◆ WHAT THE TASK ASKS:
Omitting all images, set down every line below exactly as it appears.
:: RECORDED INFORMATION
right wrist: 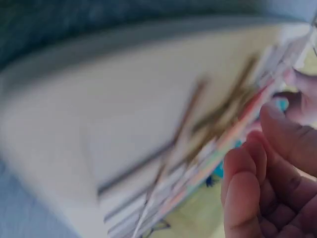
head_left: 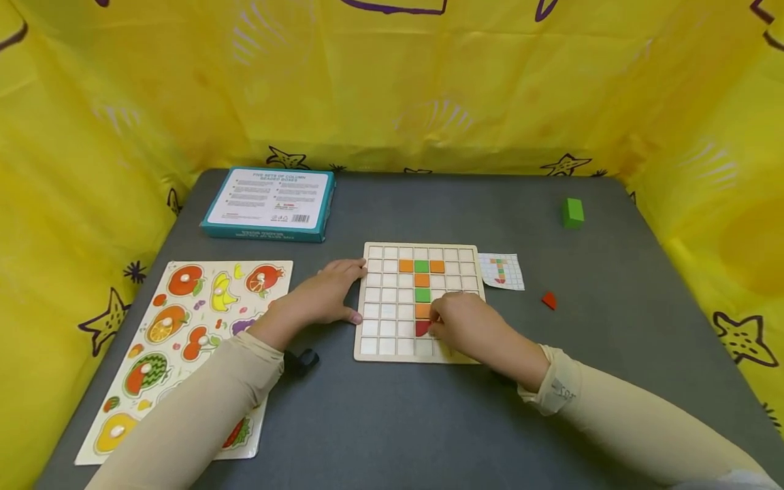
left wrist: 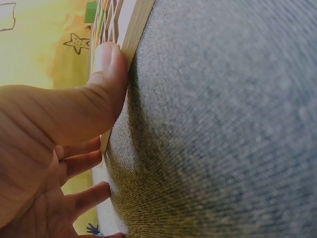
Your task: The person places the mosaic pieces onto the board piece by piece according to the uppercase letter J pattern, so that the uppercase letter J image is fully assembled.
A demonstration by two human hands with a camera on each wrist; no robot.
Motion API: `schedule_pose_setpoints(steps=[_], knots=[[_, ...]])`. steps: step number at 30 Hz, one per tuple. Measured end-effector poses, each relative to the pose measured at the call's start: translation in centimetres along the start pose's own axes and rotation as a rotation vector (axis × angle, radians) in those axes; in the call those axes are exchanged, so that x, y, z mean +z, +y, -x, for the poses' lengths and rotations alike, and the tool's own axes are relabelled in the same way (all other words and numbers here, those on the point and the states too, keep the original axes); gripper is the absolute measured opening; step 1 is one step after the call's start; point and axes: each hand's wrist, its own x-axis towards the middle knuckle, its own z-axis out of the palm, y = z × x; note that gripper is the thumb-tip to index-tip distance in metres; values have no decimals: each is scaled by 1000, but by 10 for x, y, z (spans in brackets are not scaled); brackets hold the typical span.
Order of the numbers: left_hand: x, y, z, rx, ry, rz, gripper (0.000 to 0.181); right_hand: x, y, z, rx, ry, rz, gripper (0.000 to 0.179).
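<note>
A wooden grid board (head_left: 386, 357) lies on the table with orange and green square tiles (head_left: 421, 280) set in a T shape. At the foot of that column sits a red round-edged piece (head_left: 422, 328). My right hand (head_left: 468, 327) is over the board's lower right, its thumb and curled index finger pinching at the red piece's right edge. In the right wrist view the hand (right wrist: 277, 183) covers part of the grid. My left hand (head_left: 321, 292) touches the board's left edge with spread fingers; in the left wrist view its thumb (left wrist: 106, 74) rests against the wooden rim.
A small pattern card (head_left: 502, 271) touches the board's right side. Beyond it lie a loose red piece (head_left: 549, 300) and a green block (head_left: 573, 213). On the left are a fruit puzzle board (head_left: 208, 309) and a teal-edged box (head_left: 269, 204). Yellow cloth (head_left: 392, 88) surrounds the table.
</note>
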Motion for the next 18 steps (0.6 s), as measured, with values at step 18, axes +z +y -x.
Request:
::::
◆ TASK OUTPUT:
right wrist: 
head_left: 
left wrist: 
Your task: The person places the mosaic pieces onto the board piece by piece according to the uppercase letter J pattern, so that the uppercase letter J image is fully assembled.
A demonstration by two human hands with a camera on each wrist; no robot.
Motion API: `schedule_pose_setpoints(steps=[_], knots=[[_, ...]])`. steps: step number at 30 Hz, one per tuple. Measured end-effector poses, each relative to the pose measured at the call's start: translation in centimetres along the start pose's own axes and rotation as a rotation vector (axis × angle, radians) in those axes; in the call those axes are exchanged, so that x, y, z mean +z, +y, -x, for the poses' lengths and rotations alike, and the tool's own axes are relabelled in the same way (all other words and numbers here, those on the point and the states too, keep the original axes); gripper is the absolute measured opening; step 1 is one step after the call's start; point and axes: each hand's wrist, its own x-axis towards the middle knuckle, its own z-axis out of the palm, y = z × x; note that gripper is the thumb-tip to index-tip distance in metres; values have no decimals: each is scaled by 1000, but by 10 for x, y, z (spans in brackets are not scaled); brackets hold the typical span.
Order of the numbers: left_hand: x, y, z, rx, ry, rz, gripper (0.000 to 0.181); right_hand: x, y, z, rx, ry, rz, gripper (0.000 to 0.179).
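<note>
A wooden grid board (head_left: 386, 357) lies on the table with orange and green square tiles (head_left: 421, 280) set in a T shape. At the foot of that column sits a red round-edged piece (head_left: 422, 328). My right hand (head_left: 468, 327) is over the board's lower right, its thumb and curled index finger pinching at the red piece's right edge. In the right wrist view the hand (right wrist: 277, 183) covers part of the grid. My left hand (head_left: 321, 292) touches the board's left edge with spread fingers; in the left wrist view its thumb (left wrist: 106, 74) rests against the wooden rim.
A small pattern card (head_left: 502, 271) touches the board's right side. Beyond it lie a loose red piece (head_left: 549, 300) and a green block (head_left: 573, 213). On the left are a fruit puzzle board (head_left: 208, 309) and a teal-edged box (head_left: 269, 204). Yellow cloth (head_left: 392, 88) surrounds the table.
</note>
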Motion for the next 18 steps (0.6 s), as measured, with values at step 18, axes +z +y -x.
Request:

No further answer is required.